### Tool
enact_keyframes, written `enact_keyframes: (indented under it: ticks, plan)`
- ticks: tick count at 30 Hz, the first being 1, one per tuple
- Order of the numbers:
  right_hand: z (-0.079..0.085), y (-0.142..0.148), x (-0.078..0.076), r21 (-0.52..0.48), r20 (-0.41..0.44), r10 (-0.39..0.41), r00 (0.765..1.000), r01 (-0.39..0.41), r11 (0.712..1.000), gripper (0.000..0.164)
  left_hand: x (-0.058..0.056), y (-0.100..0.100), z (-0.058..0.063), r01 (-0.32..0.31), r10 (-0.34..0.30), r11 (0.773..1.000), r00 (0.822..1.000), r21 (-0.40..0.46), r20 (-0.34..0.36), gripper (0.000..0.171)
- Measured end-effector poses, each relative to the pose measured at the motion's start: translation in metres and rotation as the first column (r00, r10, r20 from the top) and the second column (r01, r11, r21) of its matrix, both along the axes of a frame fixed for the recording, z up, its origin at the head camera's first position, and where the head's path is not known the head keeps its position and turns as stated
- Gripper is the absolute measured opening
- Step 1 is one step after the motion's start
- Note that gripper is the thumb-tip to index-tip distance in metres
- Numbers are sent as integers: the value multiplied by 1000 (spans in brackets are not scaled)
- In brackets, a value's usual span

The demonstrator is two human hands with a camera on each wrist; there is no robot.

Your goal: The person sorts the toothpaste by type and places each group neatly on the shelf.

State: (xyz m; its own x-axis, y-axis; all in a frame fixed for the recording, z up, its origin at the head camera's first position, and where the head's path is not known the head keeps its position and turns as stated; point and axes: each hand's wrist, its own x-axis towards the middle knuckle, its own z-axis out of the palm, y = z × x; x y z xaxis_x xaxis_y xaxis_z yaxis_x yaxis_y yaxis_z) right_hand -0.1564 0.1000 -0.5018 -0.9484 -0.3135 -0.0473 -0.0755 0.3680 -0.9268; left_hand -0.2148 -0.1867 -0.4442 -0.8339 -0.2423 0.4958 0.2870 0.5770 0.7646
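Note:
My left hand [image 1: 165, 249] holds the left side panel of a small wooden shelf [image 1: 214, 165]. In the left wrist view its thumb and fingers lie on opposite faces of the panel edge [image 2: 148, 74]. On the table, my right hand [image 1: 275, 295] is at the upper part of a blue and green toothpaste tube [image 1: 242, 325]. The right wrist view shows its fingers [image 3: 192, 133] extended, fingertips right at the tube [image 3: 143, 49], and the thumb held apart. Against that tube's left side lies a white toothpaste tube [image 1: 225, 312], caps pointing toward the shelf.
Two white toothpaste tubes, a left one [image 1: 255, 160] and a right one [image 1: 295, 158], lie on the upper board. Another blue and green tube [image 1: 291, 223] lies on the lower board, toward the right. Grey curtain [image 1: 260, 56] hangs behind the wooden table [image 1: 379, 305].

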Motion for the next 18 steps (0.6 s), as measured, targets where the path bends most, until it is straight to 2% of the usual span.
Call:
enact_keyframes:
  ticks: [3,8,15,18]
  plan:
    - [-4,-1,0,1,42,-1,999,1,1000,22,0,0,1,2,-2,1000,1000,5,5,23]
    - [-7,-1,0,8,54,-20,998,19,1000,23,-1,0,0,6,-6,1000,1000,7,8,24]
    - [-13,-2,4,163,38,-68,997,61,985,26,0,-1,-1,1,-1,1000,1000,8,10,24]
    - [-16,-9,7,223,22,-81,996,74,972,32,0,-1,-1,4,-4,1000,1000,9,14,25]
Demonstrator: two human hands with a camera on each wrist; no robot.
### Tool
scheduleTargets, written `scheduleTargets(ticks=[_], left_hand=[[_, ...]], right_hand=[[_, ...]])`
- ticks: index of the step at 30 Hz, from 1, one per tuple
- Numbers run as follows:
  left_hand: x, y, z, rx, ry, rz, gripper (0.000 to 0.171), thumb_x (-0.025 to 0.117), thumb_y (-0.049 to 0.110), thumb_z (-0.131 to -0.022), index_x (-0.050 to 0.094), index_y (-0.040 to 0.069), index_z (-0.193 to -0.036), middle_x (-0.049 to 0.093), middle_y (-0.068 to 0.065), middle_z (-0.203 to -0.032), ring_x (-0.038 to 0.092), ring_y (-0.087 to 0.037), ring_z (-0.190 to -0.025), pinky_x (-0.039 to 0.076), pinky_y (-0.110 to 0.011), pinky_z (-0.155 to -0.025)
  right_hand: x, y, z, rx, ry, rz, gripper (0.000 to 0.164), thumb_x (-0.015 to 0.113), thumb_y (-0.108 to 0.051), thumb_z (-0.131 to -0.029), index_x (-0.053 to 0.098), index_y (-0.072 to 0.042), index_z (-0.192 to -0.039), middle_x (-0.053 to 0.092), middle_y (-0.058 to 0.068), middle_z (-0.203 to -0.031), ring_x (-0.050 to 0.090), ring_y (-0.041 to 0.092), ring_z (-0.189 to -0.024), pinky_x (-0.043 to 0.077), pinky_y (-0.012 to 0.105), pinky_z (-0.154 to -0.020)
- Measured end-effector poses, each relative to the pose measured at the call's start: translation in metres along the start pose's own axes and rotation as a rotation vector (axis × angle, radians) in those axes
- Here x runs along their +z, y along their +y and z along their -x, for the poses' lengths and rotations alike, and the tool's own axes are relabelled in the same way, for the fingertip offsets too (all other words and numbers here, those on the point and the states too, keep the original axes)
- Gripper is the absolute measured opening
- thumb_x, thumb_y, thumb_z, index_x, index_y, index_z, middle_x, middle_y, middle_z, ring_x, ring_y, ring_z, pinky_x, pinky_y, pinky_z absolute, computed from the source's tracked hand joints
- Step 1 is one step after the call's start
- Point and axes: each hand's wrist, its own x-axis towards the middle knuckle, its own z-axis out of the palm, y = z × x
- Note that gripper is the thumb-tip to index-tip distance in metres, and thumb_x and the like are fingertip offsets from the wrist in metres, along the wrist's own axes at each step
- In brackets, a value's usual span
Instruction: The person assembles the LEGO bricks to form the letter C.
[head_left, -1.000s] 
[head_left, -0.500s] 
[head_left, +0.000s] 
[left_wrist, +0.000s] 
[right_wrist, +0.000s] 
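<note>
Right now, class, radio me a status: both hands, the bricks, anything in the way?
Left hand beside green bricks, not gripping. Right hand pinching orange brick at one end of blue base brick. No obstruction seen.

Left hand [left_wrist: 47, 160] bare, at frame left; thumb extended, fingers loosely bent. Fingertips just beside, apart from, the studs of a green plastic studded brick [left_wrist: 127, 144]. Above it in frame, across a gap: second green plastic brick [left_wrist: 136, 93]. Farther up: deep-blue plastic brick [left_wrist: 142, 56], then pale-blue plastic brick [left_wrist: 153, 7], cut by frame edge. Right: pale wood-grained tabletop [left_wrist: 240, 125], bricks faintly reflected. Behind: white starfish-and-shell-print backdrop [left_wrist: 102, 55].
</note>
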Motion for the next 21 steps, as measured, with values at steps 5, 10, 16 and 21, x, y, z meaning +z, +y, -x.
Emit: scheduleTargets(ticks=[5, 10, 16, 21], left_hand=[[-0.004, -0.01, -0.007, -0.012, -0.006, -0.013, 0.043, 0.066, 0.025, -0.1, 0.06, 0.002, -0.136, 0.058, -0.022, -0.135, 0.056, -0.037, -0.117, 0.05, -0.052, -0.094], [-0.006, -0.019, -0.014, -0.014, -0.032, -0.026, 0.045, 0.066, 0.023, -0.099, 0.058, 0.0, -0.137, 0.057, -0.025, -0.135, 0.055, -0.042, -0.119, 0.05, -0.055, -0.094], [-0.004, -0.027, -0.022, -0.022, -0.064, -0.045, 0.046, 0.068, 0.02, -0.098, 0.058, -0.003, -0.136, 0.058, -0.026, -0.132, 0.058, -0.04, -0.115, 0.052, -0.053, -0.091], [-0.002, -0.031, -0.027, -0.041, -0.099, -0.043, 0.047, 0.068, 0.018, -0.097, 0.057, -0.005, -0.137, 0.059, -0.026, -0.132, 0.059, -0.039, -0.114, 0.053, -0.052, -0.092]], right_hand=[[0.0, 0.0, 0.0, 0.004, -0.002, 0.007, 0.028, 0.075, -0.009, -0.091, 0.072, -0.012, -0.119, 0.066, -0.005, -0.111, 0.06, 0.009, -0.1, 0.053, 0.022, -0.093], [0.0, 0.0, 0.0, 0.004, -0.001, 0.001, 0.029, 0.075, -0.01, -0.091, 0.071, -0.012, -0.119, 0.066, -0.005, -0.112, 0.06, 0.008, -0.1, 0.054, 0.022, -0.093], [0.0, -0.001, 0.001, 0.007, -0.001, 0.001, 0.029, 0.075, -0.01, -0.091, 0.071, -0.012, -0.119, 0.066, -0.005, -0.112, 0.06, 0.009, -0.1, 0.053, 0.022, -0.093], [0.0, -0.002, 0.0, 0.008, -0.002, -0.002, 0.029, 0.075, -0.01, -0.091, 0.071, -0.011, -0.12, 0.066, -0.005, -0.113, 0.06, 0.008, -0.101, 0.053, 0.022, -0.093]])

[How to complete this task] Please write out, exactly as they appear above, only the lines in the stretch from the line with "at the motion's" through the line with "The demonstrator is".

[Completed exercise]
- Measured end-effector poses, each relative to the pose measured at the motion's start: translation in metres and rotation as the first column (r00, r10, r20 from the top) and the second column (r01, r11, r21) of its matrix, both along the axes of a frame fixed for the recording, z up, its origin at the head camera's first position, and where the head's path is not known the head keeps its position and turns as stated
- Gripper is the absolute measured opening
- Step 1 is one step after the motion's start
- Note that gripper is the thumb-tip to index-tip distance in metres
- Numbers are sent as integers: the value multiplied by 1000 (spans in brackets are not scaled)
- In brackets, a value's usual span

The demonstrator is two human hands with a camera on each wrist; there is no robot.

The exercise has been carried out completely.